Buona Pasqua!

 

Grazie ad una segnalazione della sempre attenta Eleonora Rosati sappiamo che la Corte di Giustizia tornerà sul tema del linking, questa volta su siti di terzi che contengono violazioni del diritto d’autore

 

La Corte Suprema Olandese nel caso Playboy/Sonoma, chiede alla Corte di Giustizia se il collegamento a una fonte che è liberamente accessibile on-line, ma che comunica al pubblico opere dell’ingegno, senza il consenso del titolare del diritto d’autore e al di fuori della pubblicazione effettuata dal titolare, deve essere qualificato come violazione in base al diritto d’autore.

L’Alto consesso vuole sapere se costituisce comunicazione al pubblico ( e quindi, ad esempio essere oggetto di enforcement) il comportamento di colui che linka ad un sito quando questo contiene materiali protetti ed è diverso da quello messo a disposizione dal titolare del diritto d’autore.

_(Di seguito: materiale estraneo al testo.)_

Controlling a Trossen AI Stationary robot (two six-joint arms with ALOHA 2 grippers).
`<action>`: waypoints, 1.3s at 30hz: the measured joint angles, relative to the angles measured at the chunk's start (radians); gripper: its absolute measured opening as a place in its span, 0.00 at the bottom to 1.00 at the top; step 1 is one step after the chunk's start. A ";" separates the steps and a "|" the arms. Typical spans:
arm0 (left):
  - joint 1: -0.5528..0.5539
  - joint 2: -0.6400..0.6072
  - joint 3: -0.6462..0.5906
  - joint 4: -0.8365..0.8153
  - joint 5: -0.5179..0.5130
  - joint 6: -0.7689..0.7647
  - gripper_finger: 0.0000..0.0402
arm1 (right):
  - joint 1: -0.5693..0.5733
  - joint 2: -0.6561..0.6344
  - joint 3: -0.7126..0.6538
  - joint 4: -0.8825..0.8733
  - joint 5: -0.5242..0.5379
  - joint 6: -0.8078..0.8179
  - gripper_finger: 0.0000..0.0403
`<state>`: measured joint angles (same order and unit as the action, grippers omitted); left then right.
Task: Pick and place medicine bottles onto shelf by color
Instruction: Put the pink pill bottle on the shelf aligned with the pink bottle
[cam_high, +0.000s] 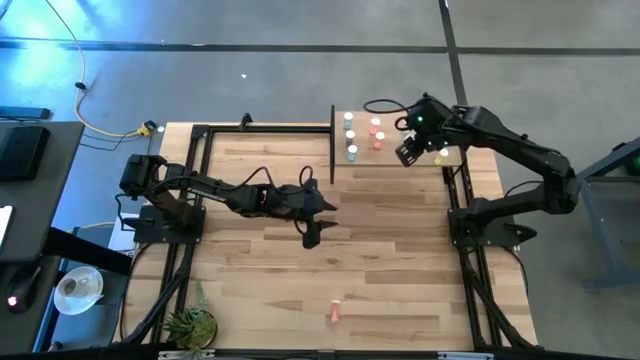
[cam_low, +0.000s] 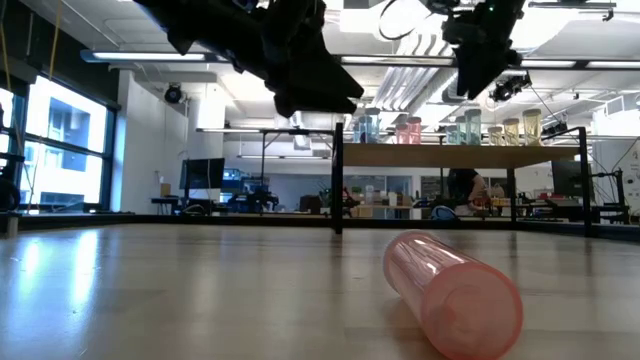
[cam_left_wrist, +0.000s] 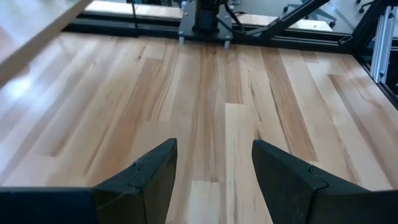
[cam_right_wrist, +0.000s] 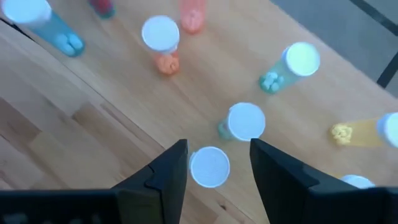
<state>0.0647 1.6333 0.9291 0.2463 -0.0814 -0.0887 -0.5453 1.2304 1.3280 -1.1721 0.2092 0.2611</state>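
Note:
The shelf (cam_high: 400, 165) stands at the table's far right with several medicine bottles upright on it: blue ones (cam_high: 351, 136), red ones (cam_high: 377, 133), green ones (cam_right_wrist: 281, 70) and a yellow one (cam_right_wrist: 359, 132). My right gripper (cam_right_wrist: 217, 145) hovers open above the shelf. A white-capped bottle (cam_right_wrist: 209, 167) stands on the shelf below the gap between its fingers; the cap hides its body. A pink bottle (cam_low: 455, 290) lies on its side near the table's front edge (cam_high: 335, 313). My left gripper (cam_high: 312, 232) hangs open over the table's middle, with nothing between its fingers (cam_left_wrist: 214, 168).
Black frame posts (cam_high: 332, 145) edge the shelf, and black rails (cam_high: 190, 200) run along both sides of the table. A small plant (cam_high: 190, 322) sits at the near left corner. Bare wood (cam_left_wrist: 211, 93) lies ahead of my left gripper.

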 joint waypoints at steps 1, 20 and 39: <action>0.000 0.000 0.000 -0.007 0.000 -0.014 0.50 | 0.000 0.000 0.011 -0.003 0.000 0.000 0.41; -0.065 0.000 0.000 -0.057 0.047 -0.137 0.50 | 0.329 -0.005 0.065 -0.068 -0.053 0.070 0.41; -0.068 -0.250 0.000 -0.456 -0.315 0.073 0.50 | 0.743 0.162 0.065 0.127 0.064 0.424 0.41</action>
<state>-0.0030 1.3836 0.9295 -0.2097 -0.3969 -0.0160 0.1975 1.3928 1.3926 -1.0448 0.2735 0.6848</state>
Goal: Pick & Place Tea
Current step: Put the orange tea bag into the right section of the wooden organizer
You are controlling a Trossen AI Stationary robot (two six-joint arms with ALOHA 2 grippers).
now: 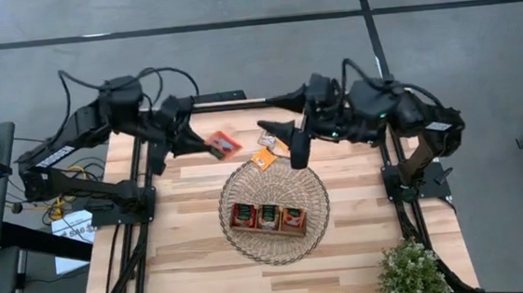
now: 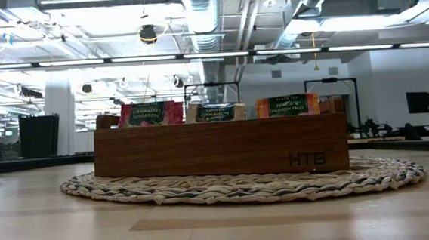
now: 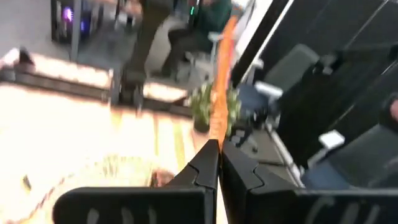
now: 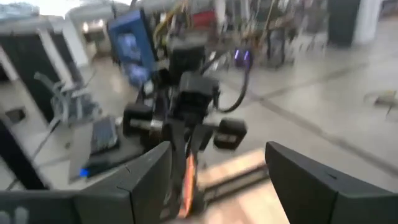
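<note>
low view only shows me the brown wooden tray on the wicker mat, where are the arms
Observer: Both are beyond the brown wooden tray. The left end effector is shut on a small flat red-orange tea sachet, over the far part of the light wooden table.
Operator: and the right one
Observer: The right end effector is open and empty, facing the left one.
Operator: any tea loose
Observer: One small orange square sachet lies at the far rim of the round wicker basket.

I see an orange-red sachet (image 1: 225, 144) with a dark label patch between the black fingers of my left gripper (image 1: 213, 148). Below my right gripper (image 1: 285, 143), the wicker basket (image 1: 316, 219) is pale beige, its tray (image 1: 267, 218) brown.
</note>
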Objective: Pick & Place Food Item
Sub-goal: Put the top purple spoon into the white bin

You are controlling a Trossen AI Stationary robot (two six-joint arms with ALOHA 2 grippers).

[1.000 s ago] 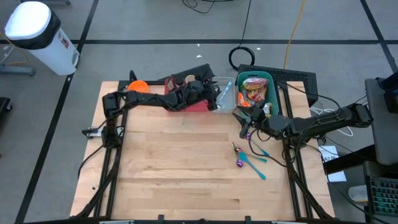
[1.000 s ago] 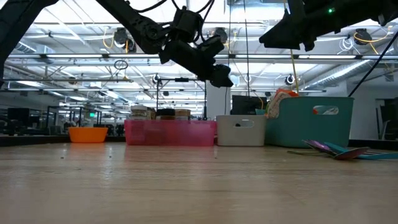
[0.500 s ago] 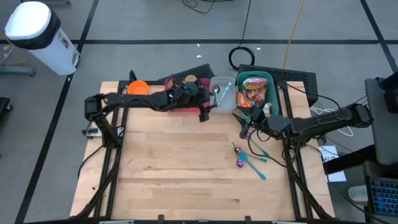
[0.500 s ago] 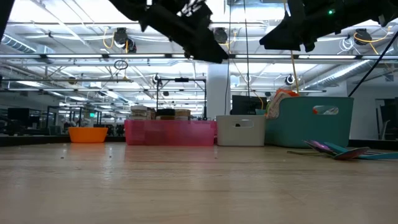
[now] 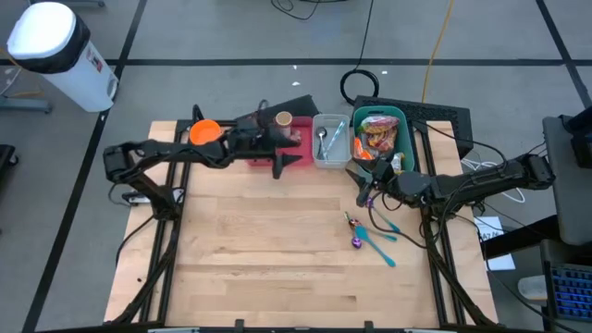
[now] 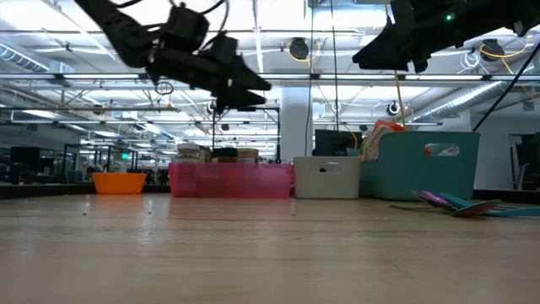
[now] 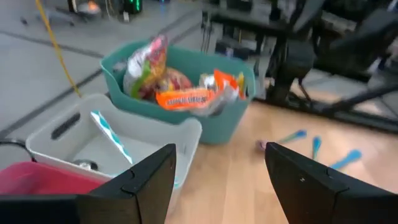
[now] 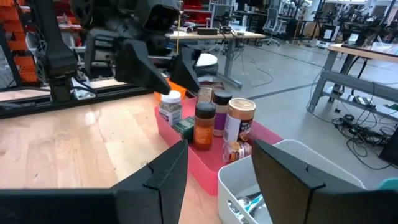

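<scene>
**Operator:** Hovering my left hand point(image 5: 277, 167) over the near edge of the pink tray point(image 5: 294, 159) at the back of the desk point(image 5: 268, 250). Its fingers stand apart with nothing between them; the left wrist view shows only air there.

**Observer:** And the food?

**Operator:** All of it sits in the teal bin point(image 7: 234, 121), packets piled up, an orange one point(image 7: 186, 98) on top. Beside that bin is the white bin point(image 5: 330, 139) with cutlery inside, then the pink tray holding jars and bottles point(image 8: 211, 121), and an orange bowl point(image 5: 206, 131) at the far left.

**Observer:** What about the other arm?

**Operator:** My right hand point(image 5: 367, 188) hangs just in front of the teal bin, off the desk. Its fingers are parted a little and I see nothing gripped in the right wrist view.

**Observer:** So where are we?

**Operator:** By my reckoning, no food item is in either hand, so a pick and a placement are both left to do. A few coloured spoons point(image 5: 377, 236) lie loose on the wood near the right arm.

**Observer:** Which arm goes in?

**Operator:** The right is closest to the packets, I'd judge.
</scene>
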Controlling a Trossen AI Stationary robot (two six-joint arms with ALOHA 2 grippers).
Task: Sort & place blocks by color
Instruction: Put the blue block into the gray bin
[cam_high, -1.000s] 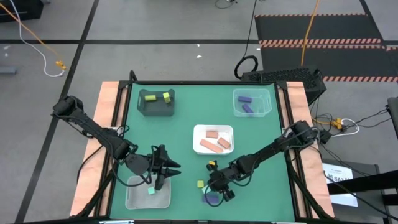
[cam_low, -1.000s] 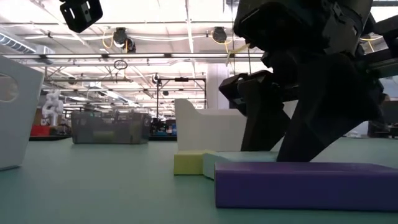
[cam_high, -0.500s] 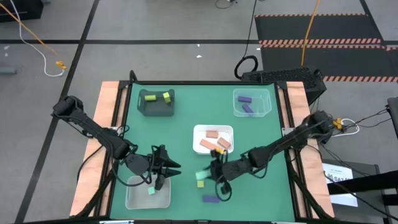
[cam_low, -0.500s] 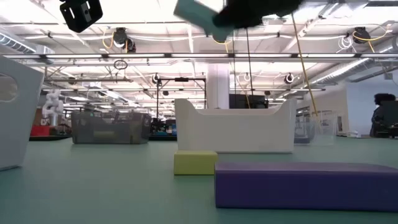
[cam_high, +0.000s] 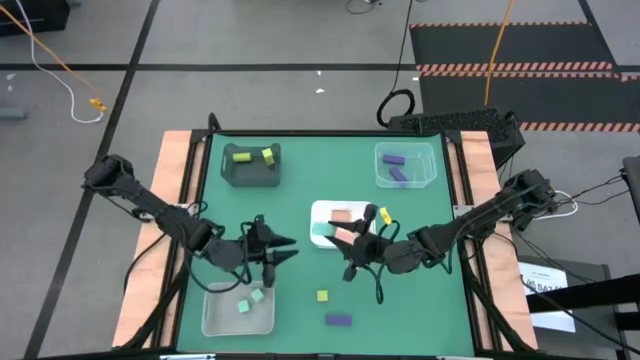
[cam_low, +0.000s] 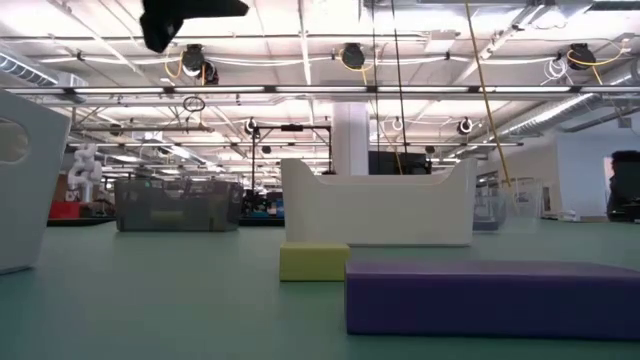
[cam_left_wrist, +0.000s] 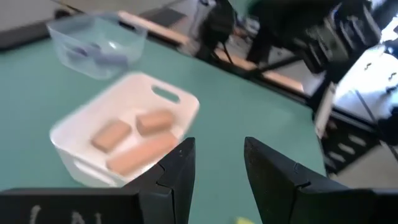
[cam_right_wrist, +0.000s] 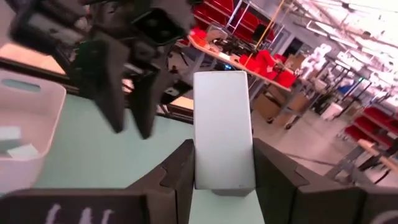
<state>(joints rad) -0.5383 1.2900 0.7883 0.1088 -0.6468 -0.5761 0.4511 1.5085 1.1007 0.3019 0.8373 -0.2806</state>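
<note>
My right gripper (cam_high: 338, 240) (cam_right_wrist: 222, 182) hovers over the left end of the white tray (cam_high: 362, 208) and is shut on a mint green bar (cam_high: 322, 231) (cam_right_wrist: 222, 127). My left gripper (cam_high: 278, 250) (cam_left_wrist: 214, 167) is open, holds nothing, and hangs just beyond the near-left clear tray (cam_high: 212, 318), where two mint blocks (cam_high: 248, 302) lie flat. A yellow cube (cam_high: 322, 296) (cam_low: 313, 262) and a purple bar (cam_high: 339, 320) (cam_low: 490, 295) lie loose on the mat near the front edge. Salmon blocks (cam_left_wrist: 134, 146) lie in the white tray. My right gripper pinches the mint bar between its two fingers (cam_right_wrist: 177, 177) at the bar's near end (cam_right_wrist: 222, 174). The fingers come level from the table's right and lie along the bar. It sticks out past the fingertips, lifted clear of the table.
A dark grey tray (cam_high: 250, 176) with yellow blocks sits far left. A clear tray (cam_high: 430, 165) with purple blocks stands far right. The two grippers face each other a short gap apart over the middle of the green mat (cam_high: 300, 200).
My right gripper, down beside the purple bar a second ago, has risen with the mint bar and carried it toward the far edge, over the white tray's left end. My left gripper has drawn away from the clear tray toward the far edge, and a second mint block shows there.
</note>
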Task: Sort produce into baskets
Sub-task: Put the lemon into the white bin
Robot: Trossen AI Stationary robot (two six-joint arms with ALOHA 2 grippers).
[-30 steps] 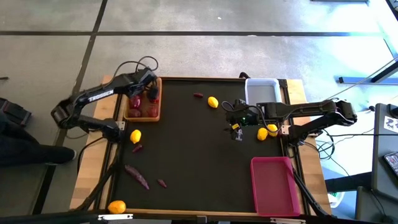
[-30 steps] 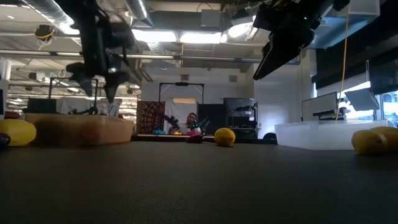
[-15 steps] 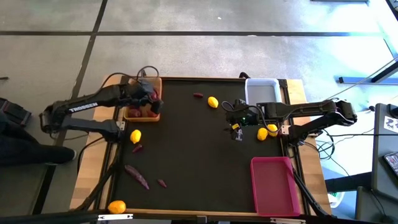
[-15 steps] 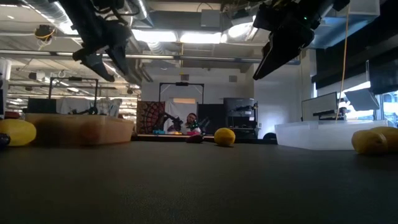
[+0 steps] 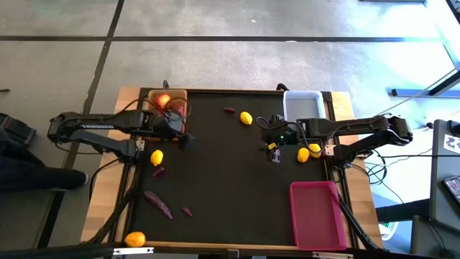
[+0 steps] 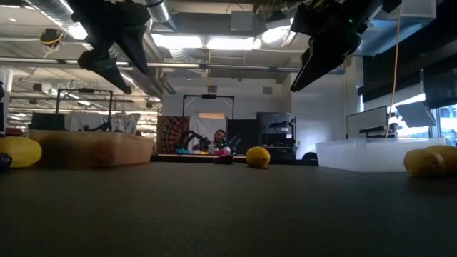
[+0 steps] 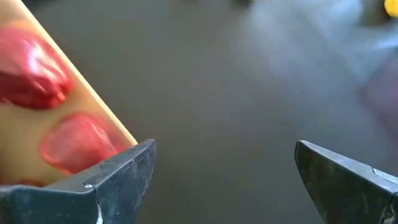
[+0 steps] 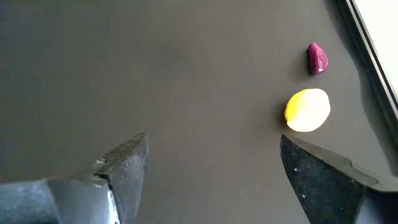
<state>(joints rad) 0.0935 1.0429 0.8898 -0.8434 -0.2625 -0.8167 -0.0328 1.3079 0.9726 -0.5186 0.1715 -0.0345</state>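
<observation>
No legible text, labels, numbers or signs in any view.

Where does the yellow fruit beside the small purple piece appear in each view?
High: yellow fruit on the mat's far side, left of the white basket.
Low: mid-distance, left of the basket.
Left wrist: cannot tell.
Right wrist: next to the purple piece, at; basket edge nearby.

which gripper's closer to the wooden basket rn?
Left. The left gripper hangs open just off the wooden basket; the right gripper waits open across the mat.
</observation>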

La decisione avrà un peso notevole per stabilire se costituisce violazione l’attività di quei siti che non contengono materiale protetto ma che si limitano a linkare a contenuti protetti: si pensi ad esempio a quei siti che consentono lo streaming o lo scaricamento di materiale rivolgendosi a siti terzi che contengano materiali protetti, magari puntando ai cd cyberlocker o ai torrent.